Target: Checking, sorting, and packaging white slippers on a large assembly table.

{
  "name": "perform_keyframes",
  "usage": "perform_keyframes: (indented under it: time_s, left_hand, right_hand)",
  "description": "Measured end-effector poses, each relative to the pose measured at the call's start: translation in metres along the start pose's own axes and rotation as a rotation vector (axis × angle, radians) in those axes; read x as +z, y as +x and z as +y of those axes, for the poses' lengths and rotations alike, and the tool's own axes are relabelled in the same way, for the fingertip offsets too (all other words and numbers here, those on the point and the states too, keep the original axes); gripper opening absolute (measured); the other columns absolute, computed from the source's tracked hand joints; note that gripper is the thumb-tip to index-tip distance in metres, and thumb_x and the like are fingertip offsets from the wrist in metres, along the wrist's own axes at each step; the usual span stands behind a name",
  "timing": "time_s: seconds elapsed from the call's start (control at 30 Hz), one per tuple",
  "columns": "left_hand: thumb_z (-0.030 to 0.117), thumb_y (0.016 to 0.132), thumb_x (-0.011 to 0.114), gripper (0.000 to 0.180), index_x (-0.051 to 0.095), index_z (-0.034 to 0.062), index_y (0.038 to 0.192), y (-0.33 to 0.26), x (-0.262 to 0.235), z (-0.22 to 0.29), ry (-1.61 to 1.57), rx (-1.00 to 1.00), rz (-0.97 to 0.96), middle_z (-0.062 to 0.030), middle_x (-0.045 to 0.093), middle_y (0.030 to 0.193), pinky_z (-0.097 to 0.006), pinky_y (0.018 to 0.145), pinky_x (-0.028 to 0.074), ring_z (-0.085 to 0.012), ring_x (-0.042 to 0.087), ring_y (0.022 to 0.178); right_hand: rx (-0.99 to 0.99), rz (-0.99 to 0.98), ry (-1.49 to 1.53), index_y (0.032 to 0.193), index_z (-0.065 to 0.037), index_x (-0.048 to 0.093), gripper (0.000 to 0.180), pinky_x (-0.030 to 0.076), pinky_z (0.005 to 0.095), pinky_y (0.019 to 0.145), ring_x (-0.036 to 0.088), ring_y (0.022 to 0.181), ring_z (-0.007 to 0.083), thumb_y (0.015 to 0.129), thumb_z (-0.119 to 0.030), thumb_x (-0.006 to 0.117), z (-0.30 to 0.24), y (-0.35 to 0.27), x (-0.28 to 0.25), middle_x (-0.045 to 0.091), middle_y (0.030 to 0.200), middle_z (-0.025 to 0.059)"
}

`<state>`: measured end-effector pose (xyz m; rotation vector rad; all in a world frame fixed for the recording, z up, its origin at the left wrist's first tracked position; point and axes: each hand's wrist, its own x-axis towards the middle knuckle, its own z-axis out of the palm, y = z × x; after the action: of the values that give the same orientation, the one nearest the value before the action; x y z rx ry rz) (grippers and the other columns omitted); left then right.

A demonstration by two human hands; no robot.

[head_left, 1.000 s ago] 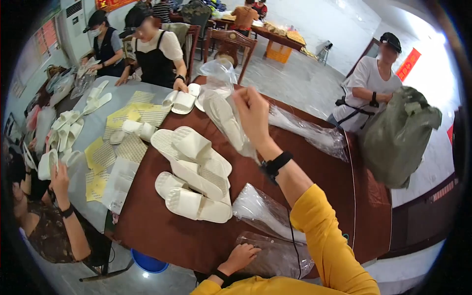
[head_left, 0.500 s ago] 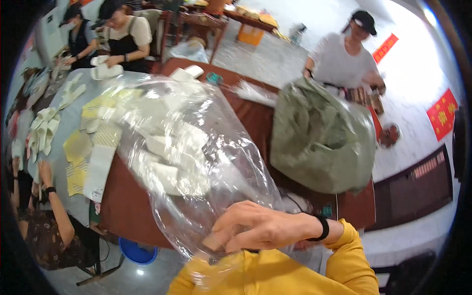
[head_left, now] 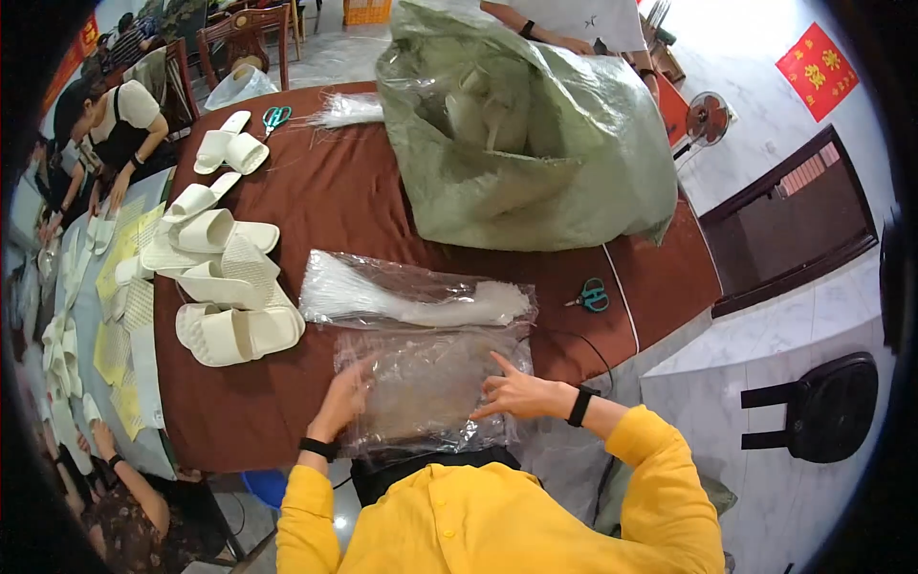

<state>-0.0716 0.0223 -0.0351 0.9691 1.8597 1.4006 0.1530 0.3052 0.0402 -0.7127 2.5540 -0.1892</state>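
Clear plastic bags (head_left: 430,383) lie flat in a crinkled layer at the table's near edge, in front of my body. My left hand (head_left: 342,397) is at their left side, its fingertips blurred and partly lost against the plastic. On the right side my right hand (head_left: 524,394) rests with index finger and thumb spread apart, touching the plastic. Just beyond lies a long clear packet (head_left: 411,295) of thin white plastic strands. White slippers (head_left: 239,330) are heaped to the left of the packet, some overlapping.
A big green woven sack (head_left: 535,172) stands open at the far side, a person's arm (head_left: 545,36) behind it. Teal-handled scissors (head_left: 594,296) lie right; another pair (head_left: 275,119) lies farther back. At left, people work at a grey table (head_left: 164,383) with slippers and yellow sheets.
The large clear bag that was raised over the slippers is now down flat by the near edge. Both my hands are at the plastic. The view has turned, uncovering the slippers.
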Motion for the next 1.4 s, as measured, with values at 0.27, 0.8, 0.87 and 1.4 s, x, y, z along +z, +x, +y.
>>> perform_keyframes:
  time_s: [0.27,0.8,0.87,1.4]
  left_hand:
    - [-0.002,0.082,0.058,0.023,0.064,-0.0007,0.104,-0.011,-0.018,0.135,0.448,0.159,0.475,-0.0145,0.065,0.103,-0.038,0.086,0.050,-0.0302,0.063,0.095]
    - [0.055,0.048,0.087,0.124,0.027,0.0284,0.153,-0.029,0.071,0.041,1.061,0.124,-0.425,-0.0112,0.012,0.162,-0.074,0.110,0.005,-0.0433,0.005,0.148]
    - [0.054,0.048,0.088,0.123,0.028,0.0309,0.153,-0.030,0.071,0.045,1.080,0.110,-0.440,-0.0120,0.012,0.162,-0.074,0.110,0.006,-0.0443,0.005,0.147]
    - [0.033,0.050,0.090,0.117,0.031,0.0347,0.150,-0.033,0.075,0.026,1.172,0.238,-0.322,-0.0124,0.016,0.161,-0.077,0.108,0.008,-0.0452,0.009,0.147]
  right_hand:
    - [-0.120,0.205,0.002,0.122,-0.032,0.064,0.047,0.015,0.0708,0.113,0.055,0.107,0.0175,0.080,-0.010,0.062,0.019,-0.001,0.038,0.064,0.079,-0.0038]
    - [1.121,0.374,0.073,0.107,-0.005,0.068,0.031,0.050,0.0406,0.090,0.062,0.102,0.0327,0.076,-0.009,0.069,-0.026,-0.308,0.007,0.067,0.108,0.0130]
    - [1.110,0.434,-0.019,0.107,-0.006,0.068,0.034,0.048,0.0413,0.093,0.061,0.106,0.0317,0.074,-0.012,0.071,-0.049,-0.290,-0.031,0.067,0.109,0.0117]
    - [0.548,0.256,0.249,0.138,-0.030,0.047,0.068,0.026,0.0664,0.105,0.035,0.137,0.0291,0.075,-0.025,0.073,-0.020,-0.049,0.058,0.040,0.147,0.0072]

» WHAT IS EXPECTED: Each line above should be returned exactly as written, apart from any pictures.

» EXERCISE SOLUTION:
Target: Checking, sorting, and packaging white slippers on a large assembly table.

{
  "name": "perform_keyframes",
  "usage": "perform_keyframes: (indented under it: time_s, left_hand, right_hand)",
  "description": "Measured end-effector poses, each relative to the pose measured at the call's start: translation in metres along the start pose's own axes and rotation as a rotation vector (axis × angle, radians) in those axes; read x as +z, y as +x and z as +y of those axes, for the poses' lengths and rotations alike, and the tool's own axes are relabelled in the same way, for the fingertip offsets too (all other words and numbers here, those on the point and the states too, keep the original axes); gripper opening absolute (measured); the other columns absolute, computed from the source's tracked hand joints; note that gripper is the thumb-tip to index-tip distance in metres, and thumb_x and the like are fingertip offsets from the wrist in metres, along the wrist's own axes at each step; the usual span stands behind a name",
  "timing": "time_s: seconds elapsed from the call's start (control at 30 Hz), one per tuple",
  "columns": "left_hand: thumb_z (-0.030 to 0.117), thumb_y (0.016 to 0.132), thumb_x (-0.011 to 0.114), gripper (0.000 to 0.180), index_x (-0.051 to 0.095), index_z (-0.034 to 0.062), index_y (0.038 to 0.192), y (-0.33 to 0.26), x (-0.262 to 0.235), z (-0.22 to 0.29), ry (-1.61 to 1.57), rx (-1.00 to 1.00), rz (-0.97 to 0.96), middle_z (-0.062 to 0.030), middle_x (-0.045 to 0.093), middle_y (0.030 to 0.193), pinky_z (-0.097 to 0.006), pinky_y (0.018 to 0.145), pinky_x (-0.028 to 0.074), ring_z (-0.085 to 0.012), ring_x (-0.042 to 0.087), ring_y (0.022 to 0.178); right_hand: rx (-0.99 to 0.99), rz (-0.99 to 0.98), ry (-1.49 to 1.53), index_y (0.032 to 0.193), index_z (-0.065 to 0.037), index_x (-0.048 to 0.093), gripper (0.000 to 0.180), pinky_x (-0.030 to 0.076), pinky_z (0.005 to 0.095), pinky_y (0.019 to 0.145), ring_x (-0.036 to 0.088), ring_y (0.022 to 0.181), ring_z (-0.007 to 0.083), thumb_y (0.015 to 0.129), thumb_z (-0.119 to 0.030), thumb_x (-0.006 to 0.117), z (-0.30 to 0.24), y (-0.35 to 0.27), x (-0.28 to 0.25), middle_x (-0.045 to 0.091), middle_y (0.030 to 0.200), middle_z (-0.025 to 0.059)"
}

`<state>`: measured end-effector pose (xyz m; rotation vector rad; all in a world frame fixed for the recording, z up, its origin at the left wrist's first tracked position; point and axes: each hand's wrist, its own x-axis towards the middle knuckle, its own z-axis out of the palm, y = z × x; after the action: of the values that give the same orientation, the one nearest the value before the action; x y z rx ry rz) (grippers and the other columns omitted); left then right.

A demonstration by two human hands; no robot.

[head_left, 1.000 s ago] 
[head_left, 0.500 s ago] 
[head_left, now] 

<state>-0.0716 0.0223 -0.0351 0.9691 1.8597 1.4006 0.1530 0.3052 0.0402 -0.7127 2.5540 -0.1892</state>
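Clear plastic bags (head_left: 430,383) lie flat in a crinkled layer at the table's near edge, in front of my body. My left hand (head_left: 342,397) is at their left side, its fingertips blurred and partly lost against the plastic. On the right side my right hand (head_left: 524,394) rests with index finger and thumb spread apart, touching the plastic. Just beyond lies a long clear packet (head_left: 411,295) of thin white plastic strands. White slippers (head_left: 239,330) are heaped to the left of the packet, some overlapping.
A big green woven sack (head_left: 535,172) stands open at the far side, a person's arm (head_left: 545,36) behind it. Teal-handled scissors (head_left: 594,296) lie right; another pair (head_left: 275,119) lies farther back. At left, people work at a grey table (head_left: 164,383) with slippers and yellow sheets.
The large clear bag that was raised over the slippers is now down flat by the near edge. Both my hands are at the plastic. The view has turned, uncovering the slippers.
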Motion for the next 1.4 s, as measured, with values at 0.27, 0.8, 0.87 and 1.4 s, x, y, z along +z, +x, +y.
>>> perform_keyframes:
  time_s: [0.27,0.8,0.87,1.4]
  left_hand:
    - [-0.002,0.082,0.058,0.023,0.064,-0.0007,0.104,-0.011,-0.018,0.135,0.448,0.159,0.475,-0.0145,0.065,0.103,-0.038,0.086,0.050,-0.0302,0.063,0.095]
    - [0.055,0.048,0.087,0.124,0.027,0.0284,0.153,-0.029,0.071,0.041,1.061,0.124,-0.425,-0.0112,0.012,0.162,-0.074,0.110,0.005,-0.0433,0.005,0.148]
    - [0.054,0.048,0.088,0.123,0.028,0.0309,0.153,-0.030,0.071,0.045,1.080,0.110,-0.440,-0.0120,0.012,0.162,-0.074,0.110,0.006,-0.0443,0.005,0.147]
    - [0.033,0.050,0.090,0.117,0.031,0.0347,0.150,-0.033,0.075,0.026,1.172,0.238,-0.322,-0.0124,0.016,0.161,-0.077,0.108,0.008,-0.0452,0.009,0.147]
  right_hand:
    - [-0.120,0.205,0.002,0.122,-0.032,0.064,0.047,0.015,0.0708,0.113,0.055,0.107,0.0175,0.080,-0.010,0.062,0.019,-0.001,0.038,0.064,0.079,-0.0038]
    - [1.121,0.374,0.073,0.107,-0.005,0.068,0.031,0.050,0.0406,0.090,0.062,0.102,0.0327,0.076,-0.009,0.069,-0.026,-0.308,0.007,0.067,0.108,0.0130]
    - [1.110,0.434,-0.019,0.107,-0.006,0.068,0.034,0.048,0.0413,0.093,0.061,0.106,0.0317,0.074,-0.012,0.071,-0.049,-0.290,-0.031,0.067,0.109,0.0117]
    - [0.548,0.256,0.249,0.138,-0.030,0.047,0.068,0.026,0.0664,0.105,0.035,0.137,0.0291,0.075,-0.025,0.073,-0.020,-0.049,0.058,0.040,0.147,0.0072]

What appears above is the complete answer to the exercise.